(...) Il burqa è una prigione ambulante, l’esibizione pubblica della sottomissione della donna, emana disprezzo per l’eguaglianza da ogni filo con cui è tessuto. (...)
In una società “colma di simboli della supremazia maschile”, il burqa sarebbe uno dei tanti, dunque accettabile al pari di “riviste erotiche e pornografiche, nudi fotografici, jeans stretti, abiti trasparenti o inguainanti”, giustifica Martha Nussbaum. Ma l’unica analogia in qualche modo sostenibile sarebbe con una pratica che consentisse agli uomini di portare al guinzaglio per strade, ristoranti, cinema, la propria donna. Se accadesse, una legge che lo vietasse, magari con tanto di galera per il padrone, sarebbe il minimo. (...)

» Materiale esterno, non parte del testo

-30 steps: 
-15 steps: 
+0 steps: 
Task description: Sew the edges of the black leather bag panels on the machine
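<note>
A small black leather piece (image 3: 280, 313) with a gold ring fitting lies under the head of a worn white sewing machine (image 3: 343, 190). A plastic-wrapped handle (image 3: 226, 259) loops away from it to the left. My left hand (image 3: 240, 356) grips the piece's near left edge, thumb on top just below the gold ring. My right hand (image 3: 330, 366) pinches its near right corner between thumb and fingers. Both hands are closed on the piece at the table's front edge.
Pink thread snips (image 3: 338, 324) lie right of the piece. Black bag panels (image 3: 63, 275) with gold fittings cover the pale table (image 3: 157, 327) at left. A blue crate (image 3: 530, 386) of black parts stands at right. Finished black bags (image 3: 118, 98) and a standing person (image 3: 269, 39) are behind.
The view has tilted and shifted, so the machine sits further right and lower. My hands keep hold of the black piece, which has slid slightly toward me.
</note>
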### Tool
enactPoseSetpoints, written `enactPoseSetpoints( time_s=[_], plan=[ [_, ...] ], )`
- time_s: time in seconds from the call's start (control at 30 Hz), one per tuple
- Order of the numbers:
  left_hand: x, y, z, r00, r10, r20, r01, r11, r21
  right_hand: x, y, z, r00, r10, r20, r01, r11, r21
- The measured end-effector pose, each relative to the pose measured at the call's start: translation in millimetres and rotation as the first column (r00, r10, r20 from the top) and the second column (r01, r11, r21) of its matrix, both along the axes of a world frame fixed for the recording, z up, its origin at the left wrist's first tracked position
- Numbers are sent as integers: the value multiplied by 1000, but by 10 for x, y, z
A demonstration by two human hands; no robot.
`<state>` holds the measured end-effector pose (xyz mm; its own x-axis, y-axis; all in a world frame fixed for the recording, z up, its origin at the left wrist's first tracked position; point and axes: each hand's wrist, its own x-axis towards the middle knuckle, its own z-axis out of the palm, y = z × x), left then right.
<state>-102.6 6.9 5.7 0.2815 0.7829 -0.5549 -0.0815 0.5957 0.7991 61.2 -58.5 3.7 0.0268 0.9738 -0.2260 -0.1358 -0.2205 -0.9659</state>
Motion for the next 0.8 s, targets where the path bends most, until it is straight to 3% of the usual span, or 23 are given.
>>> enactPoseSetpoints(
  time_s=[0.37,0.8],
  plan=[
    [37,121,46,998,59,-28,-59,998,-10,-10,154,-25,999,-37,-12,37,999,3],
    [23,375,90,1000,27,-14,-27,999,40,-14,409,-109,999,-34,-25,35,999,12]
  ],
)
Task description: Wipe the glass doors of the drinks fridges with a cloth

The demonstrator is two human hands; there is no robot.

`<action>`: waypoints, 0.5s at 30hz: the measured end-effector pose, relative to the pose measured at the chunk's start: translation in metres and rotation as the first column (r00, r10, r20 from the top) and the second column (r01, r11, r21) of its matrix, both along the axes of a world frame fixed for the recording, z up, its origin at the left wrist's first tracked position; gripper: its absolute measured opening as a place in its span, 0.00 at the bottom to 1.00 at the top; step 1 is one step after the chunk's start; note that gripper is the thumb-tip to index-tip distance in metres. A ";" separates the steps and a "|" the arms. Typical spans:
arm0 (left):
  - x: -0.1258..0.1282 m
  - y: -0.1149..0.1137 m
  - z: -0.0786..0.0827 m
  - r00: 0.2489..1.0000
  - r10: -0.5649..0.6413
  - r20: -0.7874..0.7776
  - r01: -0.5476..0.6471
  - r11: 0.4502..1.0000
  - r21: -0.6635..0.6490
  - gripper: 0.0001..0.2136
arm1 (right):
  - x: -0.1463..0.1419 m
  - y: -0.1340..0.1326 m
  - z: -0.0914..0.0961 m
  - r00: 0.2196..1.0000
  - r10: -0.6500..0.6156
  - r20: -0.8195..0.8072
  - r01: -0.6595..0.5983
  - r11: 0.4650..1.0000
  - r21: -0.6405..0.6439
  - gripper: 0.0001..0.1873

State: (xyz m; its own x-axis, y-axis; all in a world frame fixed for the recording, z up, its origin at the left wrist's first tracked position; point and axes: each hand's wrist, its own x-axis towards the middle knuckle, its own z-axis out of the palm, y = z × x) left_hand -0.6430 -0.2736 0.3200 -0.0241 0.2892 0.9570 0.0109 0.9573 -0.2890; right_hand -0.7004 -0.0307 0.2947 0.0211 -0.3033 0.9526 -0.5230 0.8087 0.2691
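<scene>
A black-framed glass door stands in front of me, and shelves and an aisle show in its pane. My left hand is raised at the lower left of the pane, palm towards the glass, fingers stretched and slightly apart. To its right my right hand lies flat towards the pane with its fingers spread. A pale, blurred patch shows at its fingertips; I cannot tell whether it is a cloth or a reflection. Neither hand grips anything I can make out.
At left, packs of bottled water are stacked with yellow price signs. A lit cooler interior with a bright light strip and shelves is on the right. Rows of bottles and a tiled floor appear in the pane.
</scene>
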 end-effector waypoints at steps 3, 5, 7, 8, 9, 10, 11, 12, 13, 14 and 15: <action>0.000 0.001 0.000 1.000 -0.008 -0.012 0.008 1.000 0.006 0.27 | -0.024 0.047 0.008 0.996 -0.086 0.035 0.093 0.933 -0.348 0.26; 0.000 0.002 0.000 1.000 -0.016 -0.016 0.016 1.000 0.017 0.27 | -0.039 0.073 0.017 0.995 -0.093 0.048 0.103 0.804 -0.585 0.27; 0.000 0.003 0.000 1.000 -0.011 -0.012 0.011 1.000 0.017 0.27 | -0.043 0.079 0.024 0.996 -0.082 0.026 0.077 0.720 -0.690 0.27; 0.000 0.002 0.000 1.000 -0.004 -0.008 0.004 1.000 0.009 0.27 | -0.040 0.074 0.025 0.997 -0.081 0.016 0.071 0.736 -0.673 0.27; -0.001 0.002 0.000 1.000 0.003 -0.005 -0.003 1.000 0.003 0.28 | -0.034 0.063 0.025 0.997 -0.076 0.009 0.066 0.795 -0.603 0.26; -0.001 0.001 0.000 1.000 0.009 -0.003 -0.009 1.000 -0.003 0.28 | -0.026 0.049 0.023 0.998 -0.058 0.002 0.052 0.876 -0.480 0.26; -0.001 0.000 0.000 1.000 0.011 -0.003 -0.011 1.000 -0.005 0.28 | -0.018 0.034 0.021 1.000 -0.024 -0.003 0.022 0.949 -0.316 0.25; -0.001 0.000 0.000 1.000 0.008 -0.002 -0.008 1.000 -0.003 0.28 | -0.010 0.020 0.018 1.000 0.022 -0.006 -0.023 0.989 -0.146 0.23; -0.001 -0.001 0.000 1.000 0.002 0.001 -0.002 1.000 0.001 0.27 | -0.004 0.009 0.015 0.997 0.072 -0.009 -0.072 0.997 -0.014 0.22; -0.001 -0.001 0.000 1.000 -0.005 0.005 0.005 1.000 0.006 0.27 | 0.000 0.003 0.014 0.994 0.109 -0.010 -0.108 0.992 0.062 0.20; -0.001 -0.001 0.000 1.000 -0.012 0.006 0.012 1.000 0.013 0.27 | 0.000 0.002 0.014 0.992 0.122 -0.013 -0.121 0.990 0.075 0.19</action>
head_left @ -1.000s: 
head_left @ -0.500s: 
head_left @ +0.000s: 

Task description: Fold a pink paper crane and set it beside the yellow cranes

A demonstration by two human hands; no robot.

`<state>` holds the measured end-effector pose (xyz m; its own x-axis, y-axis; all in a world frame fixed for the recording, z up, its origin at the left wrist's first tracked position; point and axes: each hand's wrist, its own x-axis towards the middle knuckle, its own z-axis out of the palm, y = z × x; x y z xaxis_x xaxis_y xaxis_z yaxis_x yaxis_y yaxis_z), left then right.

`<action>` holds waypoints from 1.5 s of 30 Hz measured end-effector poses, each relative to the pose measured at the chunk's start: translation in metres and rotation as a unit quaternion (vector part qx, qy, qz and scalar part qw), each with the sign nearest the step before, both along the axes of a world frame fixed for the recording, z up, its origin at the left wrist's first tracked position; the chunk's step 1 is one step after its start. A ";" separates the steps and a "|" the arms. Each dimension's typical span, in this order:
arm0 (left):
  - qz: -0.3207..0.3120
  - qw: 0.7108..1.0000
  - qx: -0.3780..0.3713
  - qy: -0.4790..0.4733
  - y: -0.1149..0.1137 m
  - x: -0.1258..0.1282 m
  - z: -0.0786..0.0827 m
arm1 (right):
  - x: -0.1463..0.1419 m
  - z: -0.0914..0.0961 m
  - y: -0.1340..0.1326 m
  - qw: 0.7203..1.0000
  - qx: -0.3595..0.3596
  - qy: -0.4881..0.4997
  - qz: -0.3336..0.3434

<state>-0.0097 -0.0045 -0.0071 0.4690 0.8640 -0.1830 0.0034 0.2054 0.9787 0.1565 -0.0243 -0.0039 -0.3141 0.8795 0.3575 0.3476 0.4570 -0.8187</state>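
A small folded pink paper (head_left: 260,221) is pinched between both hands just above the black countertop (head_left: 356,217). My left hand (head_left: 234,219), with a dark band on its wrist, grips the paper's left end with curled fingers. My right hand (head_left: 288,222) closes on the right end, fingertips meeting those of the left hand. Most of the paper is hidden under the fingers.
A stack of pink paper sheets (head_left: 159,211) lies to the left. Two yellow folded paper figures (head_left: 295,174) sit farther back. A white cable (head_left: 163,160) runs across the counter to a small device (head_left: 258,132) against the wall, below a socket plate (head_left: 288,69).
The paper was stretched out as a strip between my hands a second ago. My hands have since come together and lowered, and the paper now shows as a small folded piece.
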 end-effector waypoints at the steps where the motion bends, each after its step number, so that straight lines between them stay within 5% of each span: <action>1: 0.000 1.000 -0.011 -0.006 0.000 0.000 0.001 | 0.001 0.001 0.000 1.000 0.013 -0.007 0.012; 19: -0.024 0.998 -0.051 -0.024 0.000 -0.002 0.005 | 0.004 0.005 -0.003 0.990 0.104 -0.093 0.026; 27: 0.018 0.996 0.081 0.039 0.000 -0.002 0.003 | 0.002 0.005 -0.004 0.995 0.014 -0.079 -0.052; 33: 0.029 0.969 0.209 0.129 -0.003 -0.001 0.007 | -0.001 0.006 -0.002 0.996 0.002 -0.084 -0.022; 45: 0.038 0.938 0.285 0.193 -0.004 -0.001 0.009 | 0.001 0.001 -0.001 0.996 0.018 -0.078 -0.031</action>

Legittimare la diseguaglianza in plateali ostentazioni pubbliche rafforza e radica oppressione e prepotenza del maschio. Si tratta invece di estirparla, e quella violenta con misure draconiane. (...)
A quanti, con la Nussbaum, sostengono che il burqa non è un simbolo di odio, sfugge che è già un fatto (oltre che un simbolo) – eclatante e spudorato, arrogante e tracotante – di dominio sulla donna, l’opposto dell’eguaglianza, l’osceno inno quotidiano con cui il maschio celebra coram populo la riduzione della volontà della donna a sua (di lui) proprietà. Anche con le leggi più rigorose, sradicare soggezioni storiche o addirittura ataviche è improbo, immaginiamoci senza, e addirittura con la possibilità di ostentare, esibire, pavoneggiare, teorizzare. Infine canonizzare, in nome dell’eguale rispetto. La schiavitù come libera scelta. (...)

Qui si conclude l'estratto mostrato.